WORK INSTRUCTIONS.
Search each line below for "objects", then return the lines where it appears.
------ DATA LISTING
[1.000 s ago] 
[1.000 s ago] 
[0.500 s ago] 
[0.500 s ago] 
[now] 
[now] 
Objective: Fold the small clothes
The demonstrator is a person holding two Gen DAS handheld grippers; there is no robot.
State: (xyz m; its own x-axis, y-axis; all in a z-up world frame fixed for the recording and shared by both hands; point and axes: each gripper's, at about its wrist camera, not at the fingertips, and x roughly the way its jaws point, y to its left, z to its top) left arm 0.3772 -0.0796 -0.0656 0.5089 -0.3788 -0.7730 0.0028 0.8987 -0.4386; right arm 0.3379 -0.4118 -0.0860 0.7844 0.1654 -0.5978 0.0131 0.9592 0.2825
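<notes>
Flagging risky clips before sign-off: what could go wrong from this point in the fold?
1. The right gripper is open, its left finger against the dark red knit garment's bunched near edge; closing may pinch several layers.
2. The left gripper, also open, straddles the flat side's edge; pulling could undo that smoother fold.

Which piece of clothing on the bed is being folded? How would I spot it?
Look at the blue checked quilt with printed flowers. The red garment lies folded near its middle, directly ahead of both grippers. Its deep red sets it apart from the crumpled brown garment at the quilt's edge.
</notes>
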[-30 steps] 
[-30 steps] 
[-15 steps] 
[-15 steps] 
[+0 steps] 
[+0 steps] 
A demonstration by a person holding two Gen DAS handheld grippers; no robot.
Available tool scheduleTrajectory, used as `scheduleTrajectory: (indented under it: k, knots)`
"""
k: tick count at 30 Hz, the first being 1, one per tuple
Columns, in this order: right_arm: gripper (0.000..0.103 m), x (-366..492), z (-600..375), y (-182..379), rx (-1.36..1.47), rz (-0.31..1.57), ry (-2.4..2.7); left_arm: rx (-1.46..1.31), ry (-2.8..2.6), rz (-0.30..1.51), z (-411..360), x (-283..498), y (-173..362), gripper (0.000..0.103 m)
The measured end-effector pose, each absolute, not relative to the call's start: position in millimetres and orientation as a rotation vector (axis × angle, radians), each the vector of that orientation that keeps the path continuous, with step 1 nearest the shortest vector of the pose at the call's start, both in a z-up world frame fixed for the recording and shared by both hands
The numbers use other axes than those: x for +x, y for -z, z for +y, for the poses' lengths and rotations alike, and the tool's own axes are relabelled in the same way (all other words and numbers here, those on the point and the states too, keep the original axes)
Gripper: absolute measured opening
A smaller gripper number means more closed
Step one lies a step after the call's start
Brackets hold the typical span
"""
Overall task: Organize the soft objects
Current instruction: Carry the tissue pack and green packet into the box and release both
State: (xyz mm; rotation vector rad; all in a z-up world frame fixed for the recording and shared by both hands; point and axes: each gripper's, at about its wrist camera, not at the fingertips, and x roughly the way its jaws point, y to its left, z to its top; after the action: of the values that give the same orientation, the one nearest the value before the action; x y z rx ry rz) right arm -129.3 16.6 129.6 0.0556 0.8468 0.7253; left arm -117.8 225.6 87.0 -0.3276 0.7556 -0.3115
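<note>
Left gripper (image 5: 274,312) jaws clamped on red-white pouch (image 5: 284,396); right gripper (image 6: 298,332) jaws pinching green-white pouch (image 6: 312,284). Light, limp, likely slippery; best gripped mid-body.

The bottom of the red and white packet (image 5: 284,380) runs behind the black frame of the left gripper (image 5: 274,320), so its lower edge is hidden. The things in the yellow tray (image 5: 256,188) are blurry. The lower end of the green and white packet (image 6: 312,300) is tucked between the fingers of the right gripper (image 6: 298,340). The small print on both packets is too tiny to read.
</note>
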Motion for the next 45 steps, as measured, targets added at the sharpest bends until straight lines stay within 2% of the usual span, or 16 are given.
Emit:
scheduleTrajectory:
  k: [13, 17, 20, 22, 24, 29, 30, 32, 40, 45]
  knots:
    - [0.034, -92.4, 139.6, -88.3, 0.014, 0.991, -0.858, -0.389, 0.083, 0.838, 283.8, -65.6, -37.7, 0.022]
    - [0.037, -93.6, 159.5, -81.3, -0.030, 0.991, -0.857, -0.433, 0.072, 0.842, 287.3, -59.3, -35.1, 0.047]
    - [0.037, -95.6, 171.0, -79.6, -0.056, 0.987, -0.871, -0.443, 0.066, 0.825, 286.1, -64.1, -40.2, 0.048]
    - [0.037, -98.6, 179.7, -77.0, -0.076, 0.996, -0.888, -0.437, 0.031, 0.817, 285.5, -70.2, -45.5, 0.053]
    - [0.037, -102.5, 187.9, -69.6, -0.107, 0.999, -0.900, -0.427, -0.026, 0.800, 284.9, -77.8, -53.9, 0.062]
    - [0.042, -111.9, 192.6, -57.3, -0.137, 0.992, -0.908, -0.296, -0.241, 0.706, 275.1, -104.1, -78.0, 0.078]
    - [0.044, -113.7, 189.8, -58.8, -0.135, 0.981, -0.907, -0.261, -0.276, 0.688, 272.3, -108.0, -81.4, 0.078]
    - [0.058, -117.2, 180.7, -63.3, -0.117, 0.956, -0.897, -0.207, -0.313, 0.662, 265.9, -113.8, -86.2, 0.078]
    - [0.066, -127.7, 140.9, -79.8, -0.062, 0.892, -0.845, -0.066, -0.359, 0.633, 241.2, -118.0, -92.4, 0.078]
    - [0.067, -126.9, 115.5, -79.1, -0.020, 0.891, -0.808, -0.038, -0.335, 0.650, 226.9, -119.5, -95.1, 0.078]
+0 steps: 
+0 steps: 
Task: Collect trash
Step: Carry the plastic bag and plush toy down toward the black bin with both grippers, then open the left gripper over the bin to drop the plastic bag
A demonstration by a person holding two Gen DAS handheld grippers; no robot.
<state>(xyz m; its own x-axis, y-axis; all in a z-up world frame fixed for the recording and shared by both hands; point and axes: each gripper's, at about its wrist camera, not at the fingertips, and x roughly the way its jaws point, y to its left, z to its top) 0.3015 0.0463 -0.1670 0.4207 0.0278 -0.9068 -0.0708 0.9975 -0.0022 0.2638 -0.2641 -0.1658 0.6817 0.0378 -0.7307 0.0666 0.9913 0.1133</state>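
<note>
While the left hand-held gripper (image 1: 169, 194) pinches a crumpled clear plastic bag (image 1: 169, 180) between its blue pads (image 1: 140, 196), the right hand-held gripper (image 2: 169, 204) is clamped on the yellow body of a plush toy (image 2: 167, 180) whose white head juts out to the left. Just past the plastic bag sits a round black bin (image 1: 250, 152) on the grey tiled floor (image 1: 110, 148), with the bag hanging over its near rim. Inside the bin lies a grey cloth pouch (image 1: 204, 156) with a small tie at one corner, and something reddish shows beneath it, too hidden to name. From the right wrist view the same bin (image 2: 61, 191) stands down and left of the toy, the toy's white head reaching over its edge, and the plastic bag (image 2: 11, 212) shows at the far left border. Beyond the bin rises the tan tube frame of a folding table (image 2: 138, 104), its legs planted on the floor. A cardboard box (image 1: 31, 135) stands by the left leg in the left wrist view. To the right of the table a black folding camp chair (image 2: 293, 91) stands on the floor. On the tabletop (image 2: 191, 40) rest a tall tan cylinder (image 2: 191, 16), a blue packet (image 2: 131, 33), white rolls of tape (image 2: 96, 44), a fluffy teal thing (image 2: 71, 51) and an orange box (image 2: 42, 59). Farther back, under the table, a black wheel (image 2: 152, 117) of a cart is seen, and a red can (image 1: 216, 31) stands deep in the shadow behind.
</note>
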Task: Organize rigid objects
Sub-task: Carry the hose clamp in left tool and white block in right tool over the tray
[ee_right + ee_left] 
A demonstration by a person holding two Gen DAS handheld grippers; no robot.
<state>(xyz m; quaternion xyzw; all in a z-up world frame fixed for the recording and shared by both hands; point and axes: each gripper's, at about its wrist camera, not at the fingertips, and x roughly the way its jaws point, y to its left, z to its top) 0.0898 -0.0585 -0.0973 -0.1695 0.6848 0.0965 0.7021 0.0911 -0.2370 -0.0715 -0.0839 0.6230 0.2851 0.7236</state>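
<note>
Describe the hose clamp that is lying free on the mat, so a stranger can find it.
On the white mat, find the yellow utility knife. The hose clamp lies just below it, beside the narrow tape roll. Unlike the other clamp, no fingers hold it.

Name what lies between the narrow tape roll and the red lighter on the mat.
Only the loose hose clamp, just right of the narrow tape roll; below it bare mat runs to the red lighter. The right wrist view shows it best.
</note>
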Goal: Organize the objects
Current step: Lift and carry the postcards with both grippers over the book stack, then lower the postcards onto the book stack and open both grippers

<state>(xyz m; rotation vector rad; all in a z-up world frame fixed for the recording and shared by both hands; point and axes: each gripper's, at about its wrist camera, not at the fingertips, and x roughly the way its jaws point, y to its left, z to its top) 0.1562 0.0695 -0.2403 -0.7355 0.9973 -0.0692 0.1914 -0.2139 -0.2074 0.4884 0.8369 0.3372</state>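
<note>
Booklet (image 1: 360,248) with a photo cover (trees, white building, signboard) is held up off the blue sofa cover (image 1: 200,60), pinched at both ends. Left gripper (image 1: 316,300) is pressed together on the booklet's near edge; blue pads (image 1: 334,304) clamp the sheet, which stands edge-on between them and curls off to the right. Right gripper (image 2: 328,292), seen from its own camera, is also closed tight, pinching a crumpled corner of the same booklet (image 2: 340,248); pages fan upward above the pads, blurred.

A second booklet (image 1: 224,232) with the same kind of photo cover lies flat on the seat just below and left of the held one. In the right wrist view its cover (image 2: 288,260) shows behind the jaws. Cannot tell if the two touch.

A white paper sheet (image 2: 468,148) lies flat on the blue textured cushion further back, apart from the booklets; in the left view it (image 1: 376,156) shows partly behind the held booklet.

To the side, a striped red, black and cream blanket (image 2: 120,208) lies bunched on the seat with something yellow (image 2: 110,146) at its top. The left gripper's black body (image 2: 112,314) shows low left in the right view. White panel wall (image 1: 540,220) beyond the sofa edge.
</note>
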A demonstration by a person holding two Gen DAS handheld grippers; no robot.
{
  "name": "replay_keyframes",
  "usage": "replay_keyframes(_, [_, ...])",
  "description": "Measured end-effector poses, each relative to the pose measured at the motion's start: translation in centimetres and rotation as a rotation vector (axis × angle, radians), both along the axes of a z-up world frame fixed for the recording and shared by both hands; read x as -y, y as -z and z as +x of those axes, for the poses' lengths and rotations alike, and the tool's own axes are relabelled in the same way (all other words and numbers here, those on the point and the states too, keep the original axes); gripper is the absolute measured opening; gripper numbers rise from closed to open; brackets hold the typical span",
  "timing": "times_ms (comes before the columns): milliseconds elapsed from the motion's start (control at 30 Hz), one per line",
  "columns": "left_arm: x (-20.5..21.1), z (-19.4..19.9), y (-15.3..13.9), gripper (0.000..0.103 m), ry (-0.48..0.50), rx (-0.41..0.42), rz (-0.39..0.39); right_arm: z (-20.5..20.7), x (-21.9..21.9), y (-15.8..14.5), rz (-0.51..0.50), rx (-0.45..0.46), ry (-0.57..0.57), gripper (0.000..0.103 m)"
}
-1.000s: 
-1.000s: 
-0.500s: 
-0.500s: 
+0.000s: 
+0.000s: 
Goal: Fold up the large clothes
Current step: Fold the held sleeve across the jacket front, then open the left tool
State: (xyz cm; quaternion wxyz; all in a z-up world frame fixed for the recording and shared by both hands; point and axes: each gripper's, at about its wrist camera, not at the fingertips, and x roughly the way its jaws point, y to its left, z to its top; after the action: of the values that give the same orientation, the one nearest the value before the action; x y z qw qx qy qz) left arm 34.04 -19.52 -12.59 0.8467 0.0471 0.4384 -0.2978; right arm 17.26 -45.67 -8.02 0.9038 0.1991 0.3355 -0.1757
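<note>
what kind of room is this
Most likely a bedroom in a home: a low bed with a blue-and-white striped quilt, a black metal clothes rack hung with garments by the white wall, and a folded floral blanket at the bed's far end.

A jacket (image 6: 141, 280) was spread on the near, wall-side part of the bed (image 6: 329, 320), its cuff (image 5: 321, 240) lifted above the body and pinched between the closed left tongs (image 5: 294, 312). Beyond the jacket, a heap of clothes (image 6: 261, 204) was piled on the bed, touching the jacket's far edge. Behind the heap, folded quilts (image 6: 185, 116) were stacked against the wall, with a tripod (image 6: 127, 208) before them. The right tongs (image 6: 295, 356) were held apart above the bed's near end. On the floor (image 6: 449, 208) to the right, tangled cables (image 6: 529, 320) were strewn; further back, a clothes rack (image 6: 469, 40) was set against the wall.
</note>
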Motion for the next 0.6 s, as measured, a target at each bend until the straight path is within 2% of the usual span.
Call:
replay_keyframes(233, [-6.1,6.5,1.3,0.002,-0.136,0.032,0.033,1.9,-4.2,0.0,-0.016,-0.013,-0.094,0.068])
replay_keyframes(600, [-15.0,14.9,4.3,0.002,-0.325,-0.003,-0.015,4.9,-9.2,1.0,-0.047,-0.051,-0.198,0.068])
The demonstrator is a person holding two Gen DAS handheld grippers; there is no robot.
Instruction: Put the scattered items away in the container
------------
SOLUTION TO THE PROBLEM.
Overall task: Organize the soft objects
Task: Organize rigid objects
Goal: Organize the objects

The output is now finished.